What is needed is a word-for-word copy of every record below, minus the pictures.
── Exercise data ──
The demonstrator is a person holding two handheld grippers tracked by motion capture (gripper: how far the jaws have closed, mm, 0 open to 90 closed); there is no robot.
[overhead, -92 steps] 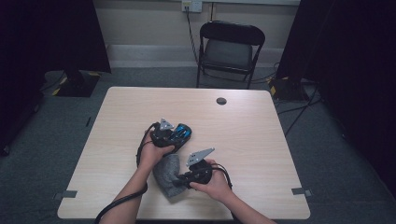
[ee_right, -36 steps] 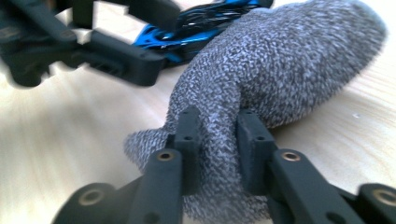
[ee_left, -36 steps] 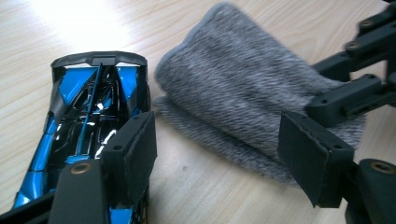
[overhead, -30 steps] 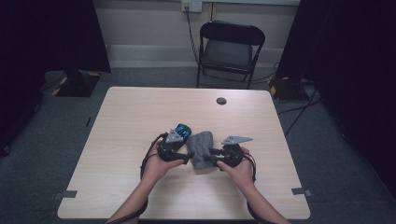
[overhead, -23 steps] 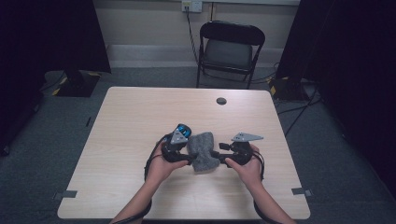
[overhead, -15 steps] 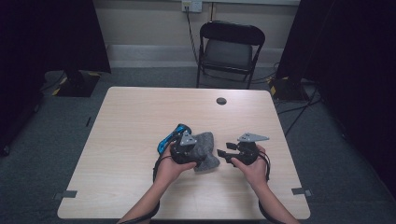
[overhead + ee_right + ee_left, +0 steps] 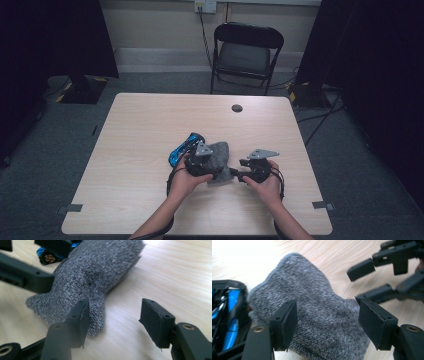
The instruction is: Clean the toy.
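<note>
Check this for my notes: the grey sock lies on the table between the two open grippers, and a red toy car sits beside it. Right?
Not quite: the toy car is blue, not red, as the high view shows. The rest holds: the grey sock lies on the table between the left gripper and the right gripper, both with jaws apart.

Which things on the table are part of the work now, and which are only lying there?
In use:
- grey sock, lying on the table
- left gripper, open over the sock
- right gripper, open beside the sock, jaws just opened

Lying about:
- blue and black object
- small dark disc
- folding chair behind the table
</note>
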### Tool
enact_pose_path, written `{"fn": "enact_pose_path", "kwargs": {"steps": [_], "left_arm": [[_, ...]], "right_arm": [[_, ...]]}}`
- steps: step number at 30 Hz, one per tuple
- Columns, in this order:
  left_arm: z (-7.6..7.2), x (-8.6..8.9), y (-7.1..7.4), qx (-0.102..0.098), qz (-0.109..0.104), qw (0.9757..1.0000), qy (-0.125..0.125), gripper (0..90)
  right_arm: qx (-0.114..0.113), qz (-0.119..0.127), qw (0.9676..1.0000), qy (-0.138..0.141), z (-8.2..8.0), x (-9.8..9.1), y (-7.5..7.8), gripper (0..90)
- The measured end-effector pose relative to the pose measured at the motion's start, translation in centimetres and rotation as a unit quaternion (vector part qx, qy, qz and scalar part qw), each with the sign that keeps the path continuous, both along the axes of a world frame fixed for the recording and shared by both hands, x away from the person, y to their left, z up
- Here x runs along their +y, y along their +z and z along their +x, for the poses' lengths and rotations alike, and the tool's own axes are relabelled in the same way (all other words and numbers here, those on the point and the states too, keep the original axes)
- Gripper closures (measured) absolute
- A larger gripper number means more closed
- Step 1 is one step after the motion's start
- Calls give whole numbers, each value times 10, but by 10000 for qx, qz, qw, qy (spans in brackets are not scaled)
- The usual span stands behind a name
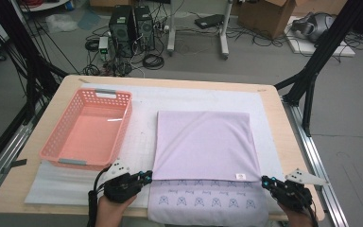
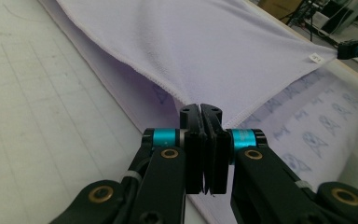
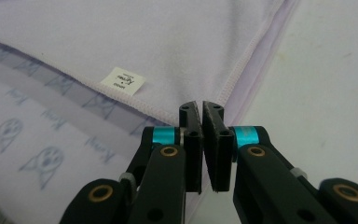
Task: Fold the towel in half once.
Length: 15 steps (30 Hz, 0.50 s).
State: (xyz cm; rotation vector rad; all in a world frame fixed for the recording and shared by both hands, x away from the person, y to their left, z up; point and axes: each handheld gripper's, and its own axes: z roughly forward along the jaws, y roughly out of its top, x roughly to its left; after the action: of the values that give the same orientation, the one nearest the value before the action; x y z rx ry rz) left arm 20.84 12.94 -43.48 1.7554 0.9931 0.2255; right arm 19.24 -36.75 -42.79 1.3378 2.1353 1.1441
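Left gripper (image 1: 147, 176) sits at the near-left corner of the towel's (image 1: 203, 142) folded upper layer. In the left gripper view the jaws are pressed together on that corner's hemmed edge (image 2: 186, 100), so it is pinching the towel. The right gripper (image 1: 266, 181) is at the near-right corner of the same layer; in the right gripper view its jaws are closed on the stitched corner (image 3: 200, 105), likewise pinching cloth. A hand (image 1: 111, 210) holds the left gripper at the table's near edge.

Towel: lilac, lying flat on the white mat (image 1: 142, 142), right of centre. It is folded over itself: the plain upper layer covers most of it, and a strip of the lower layer, printed with small cat-face motifs (image 1: 198, 202), shows along the near side. That printed strip reaches the near edge of the table (image 1: 283, 137). A small white label (image 3: 122, 80) is sewn near the right corner of the upper layer, just beside the right gripper.

Left of the towel, apart from it, a pink basket (image 1: 71, 142) stands on the mat, with grey handles at its near and far ends.

Beyond the table: two black computer towers (image 1: 132, 26) on the floor among cables, a cardboard box (image 1: 264, 16) further right.
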Motion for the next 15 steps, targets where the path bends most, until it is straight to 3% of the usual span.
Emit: {"fn": "enact_pose_path", "kwargs": {"steps": [6, 15], "left_arm": [[-21, 3, -1, -27, 35, 9999, -95, 875], [-51, 7, 0, -79, 58, 9996, -255, 876]], "right_arm": [[66, -80, 9999, 102, -28, 0, -1, 869], [16, -2, 9998, 200, -64, -2, 3, 869]]}}
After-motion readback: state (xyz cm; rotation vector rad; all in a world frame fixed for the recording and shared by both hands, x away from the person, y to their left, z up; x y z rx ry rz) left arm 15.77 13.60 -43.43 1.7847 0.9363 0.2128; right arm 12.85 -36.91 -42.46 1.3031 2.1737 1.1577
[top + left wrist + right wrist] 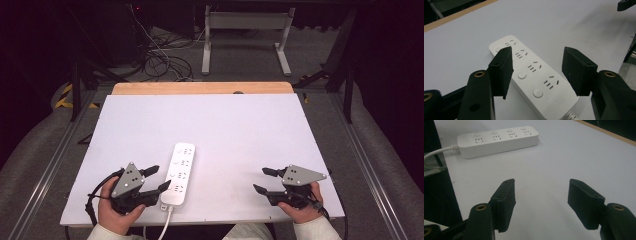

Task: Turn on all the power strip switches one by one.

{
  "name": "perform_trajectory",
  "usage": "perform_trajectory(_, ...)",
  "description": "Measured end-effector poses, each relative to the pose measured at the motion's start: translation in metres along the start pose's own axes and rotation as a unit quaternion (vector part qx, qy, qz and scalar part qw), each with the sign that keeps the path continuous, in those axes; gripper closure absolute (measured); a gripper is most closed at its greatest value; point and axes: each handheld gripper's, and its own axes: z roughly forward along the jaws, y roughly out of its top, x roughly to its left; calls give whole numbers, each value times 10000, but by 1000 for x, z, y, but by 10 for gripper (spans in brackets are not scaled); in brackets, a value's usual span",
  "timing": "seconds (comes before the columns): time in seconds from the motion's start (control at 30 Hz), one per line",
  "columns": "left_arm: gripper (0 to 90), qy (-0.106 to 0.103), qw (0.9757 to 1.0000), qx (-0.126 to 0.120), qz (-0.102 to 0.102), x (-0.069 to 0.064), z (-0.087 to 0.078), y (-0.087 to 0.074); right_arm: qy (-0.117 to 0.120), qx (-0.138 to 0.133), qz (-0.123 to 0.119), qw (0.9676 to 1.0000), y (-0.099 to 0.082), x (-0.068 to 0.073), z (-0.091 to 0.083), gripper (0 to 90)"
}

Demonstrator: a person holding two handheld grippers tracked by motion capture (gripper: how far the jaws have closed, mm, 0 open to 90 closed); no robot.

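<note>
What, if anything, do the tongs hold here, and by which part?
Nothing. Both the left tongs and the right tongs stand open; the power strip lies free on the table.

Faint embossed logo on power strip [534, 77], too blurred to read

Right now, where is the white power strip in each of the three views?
High view: power strip, lower centre, beside the left gripper.
Left gripper view: centre, beyond the open jaws.
Right gripper view: upper left, far from the jaws.
Shared landmark: its white cable at one end.
</note>
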Motion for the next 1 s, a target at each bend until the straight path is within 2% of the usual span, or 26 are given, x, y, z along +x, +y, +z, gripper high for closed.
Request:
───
**Solution for this exercise**
The demonstrator is a person holding two handheld grippers tracked by motion capture (gripper: how far the jaws have closed, mm, 0 open to 90 closed); there is no robot.
[overhead, -92 steps] 
[ee_right, -36 steps] 
[ee_left, -36 steps] 
[overhead, -30 steps] 
[overhead, -23 steps] 
[overhead, -15 steps] 
[overhead + ee_right + ee_left, +0 steps] 
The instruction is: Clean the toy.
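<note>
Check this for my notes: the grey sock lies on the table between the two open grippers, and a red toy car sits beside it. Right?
Not quite: the toy car is blue, not red, as the high view shows. The rest holds: the grey sock lies on the table between the left gripper and the right gripper, both with jaws apart.

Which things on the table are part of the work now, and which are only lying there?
In use:
- grey sock, lying on the table
- left gripper, open over the sock
- right gripper, open beside the sock, jaws just opened

Lying about:
- blue and black object
- small dark disc
- folding chair behind the table
</note>
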### Tool
enact_pose_path, written `{"fn": "enact_pose_path", "kwargs": {"steps": [_], "left_arm": [[_, ...]], "right_arm": [[_, ...]]}}`
- steps: step number at 30 Hz, one per tuple
- Columns, in this order:
  left_arm: z (-7.6..7.2), x (-8.6..8.9), y (-7.1..7.4), qx (-0.102..0.098), qz (-0.109..0.104), qw (0.9757..1.0000), qy (-0.125..0.125), gripper (0..90)
  right_arm: qx (-0.114..0.113), qz (-0.119..0.127), qw (0.9676..1.0000), qy (-0.138..0.141), z (-8.2..8.0), x (-9.8..9.1), y (-7.5..7.8), gripper (0..90)
- The measured end-effector pose relative to the pose measured at the motion's start, translation in centimetres and rotation as a unit quaternion (vector part qx, qy, qz and scalar part qw), each with the sign that keeps the path continuous, both along the axes of a world frame fixed for the recording and shared by both hands, x away from the person, y to their left, z up
- Here x runs along their +y, y along their +z and z along their +x, for the poses' lengths and rotations alike, and the tool's own axes are relabelled in the same way (all other words and numbers here, those on the point and the states too, keep the original axes)
- Gripper closures (measured) absolute
- A larger gripper number means more closed
- Step 1 is one step after the motion's start
- Calls give whole numbers, each value times 10, but by 10000 for qx, qz, qw, qy (spans in brackets are not scaled)
- The usual span stands behind a name
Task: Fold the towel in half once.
Length: 15 steps (30 Hz, 0.50 s).
State: (xyz cm; rotation vector rad; all in a world frame fixed for the recording and shared by both hands, x away from the person, y to their left, z up; point and axes: each handheld gripper's, and its own axes: z roughly forward along the jaws, y roughly out of its top, x roughly to its left; after the action: of the values that give the same orientation, the one nearest the value before the action; x y z rx ry rz) left arm 20.84 12.94 -43.48 1.7554 0.9931 0.2255; right arm 19.24 -36.75 -42.79 1.3378 2.1353 1.1441
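Left gripper (image 1: 147, 176) sits at the near-left corner of the towel's (image 1: 203, 142) folded upper layer. In the left gripper view the jaws are pressed together on that corner's hemmed edge (image 2: 186, 100), so it is pinching the towel. The right gripper (image 1: 266, 181) is at the near-right corner of the same layer; in the right gripper view its jaws are closed on the stitched corner (image 3: 200, 105), likewise pinching cloth. A hand (image 1: 111, 210) holds the left gripper at the table's near edge.

Towel: lilac, lying flat on the white mat (image 1: 142, 142), right of centre. It is folded over itself: the plain upper layer covers most of it, and a strip of the lower layer, printed with small cat-face motifs (image 1: 198, 202), shows along the near side. That printed strip reaches the near edge of the table (image 1: 283, 137). A small white label (image 3: 122, 80) is sewn near the right corner of the upper layer, just beside the right gripper.

Left of the towel, apart from it, a pink basket (image 1: 71, 142) stands on the mat, with grey handles at its near and far ends.

Beyond the table: two black computer towers (image 1: 132, 26) on the floor among cables, a cardboard box (image 1: 264, 16) further right.
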Motion for the next 15 steps, targets where the path bends most, until it is straight to 3% of the usual span.
Emit: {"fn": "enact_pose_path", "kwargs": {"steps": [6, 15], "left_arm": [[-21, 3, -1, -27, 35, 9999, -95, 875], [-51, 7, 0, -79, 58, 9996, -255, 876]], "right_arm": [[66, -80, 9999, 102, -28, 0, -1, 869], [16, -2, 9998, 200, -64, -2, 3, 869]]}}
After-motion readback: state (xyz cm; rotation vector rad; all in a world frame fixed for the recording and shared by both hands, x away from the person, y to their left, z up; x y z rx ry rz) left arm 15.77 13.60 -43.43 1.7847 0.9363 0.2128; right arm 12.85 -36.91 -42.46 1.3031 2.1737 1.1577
[top + left wrist + right wrist] 

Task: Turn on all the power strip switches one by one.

{
  "name": "perform_trajectory",
  "usage": "perform_trajectory(_, ...)",
  "description": "Measured end-effector poses, each relative to the pose measured at the motion's start: translation in metres along the start pose's own axes and rotation as a unit quaternion (vector part qx, qy, qz and scalar part qw), each with the sign that keeps the path continuous, in those axes; gripper closure absolute (measured); a gripper is most closed at its greatest value; point and axes: each handheld gripper's, and its own axes: z roughly forward along the jaws, y roughly out of its top, x roughly to its left; calls give whole numbers, each value times 10000, but by 1000 for x, z, y, but by 10 for gripper (spans in brackets are not scaled); in brackets, a value's usual span",
  "timing": "seconds (comes before the columns): time in seconds from the motion's start (control at 30 Hz), one per line",
  "columns": "left_arm: gripper (0 to 90), qy (-0.106 to 0.103), qw (0.9757 to 1.0000), qx (-0.126 to 0.120), qz (-0.102 to 0.102), x (-0.069 to 0.064), z (-0.087 to 0.078), y (-0.087 to 0.074); right_arm: qy (-0.117 to 0.120), qx (-0.138 to 0.133), qz (-0.123 to 0.119), qw (0.9676 to 1.0000), y (-0.099 to 0.082), x (-0.068 to 0.073), z (-0.091 to 0.083), gripper (0 to 90)"
}

Demonstrator: a person holding two handheld grippers tracked by motion capture (gripper: how far the jaws have closed, mm, 0 open to 90 closed); no robot.

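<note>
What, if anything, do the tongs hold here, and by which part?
Nothing. Both the left tongs and the right tongs stand open; the power strip lies free on the table.

Faint embossed logo on power strip [534, 77], too blurred to read

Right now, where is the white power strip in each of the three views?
High view: power strip, lower centre, beside the left gripper.
Left gripper view: centre, beyond the open jaws.
Right gripper view: upper left, far from the jaws.
Shared landmark: its white cable at one end.
</note>
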Motion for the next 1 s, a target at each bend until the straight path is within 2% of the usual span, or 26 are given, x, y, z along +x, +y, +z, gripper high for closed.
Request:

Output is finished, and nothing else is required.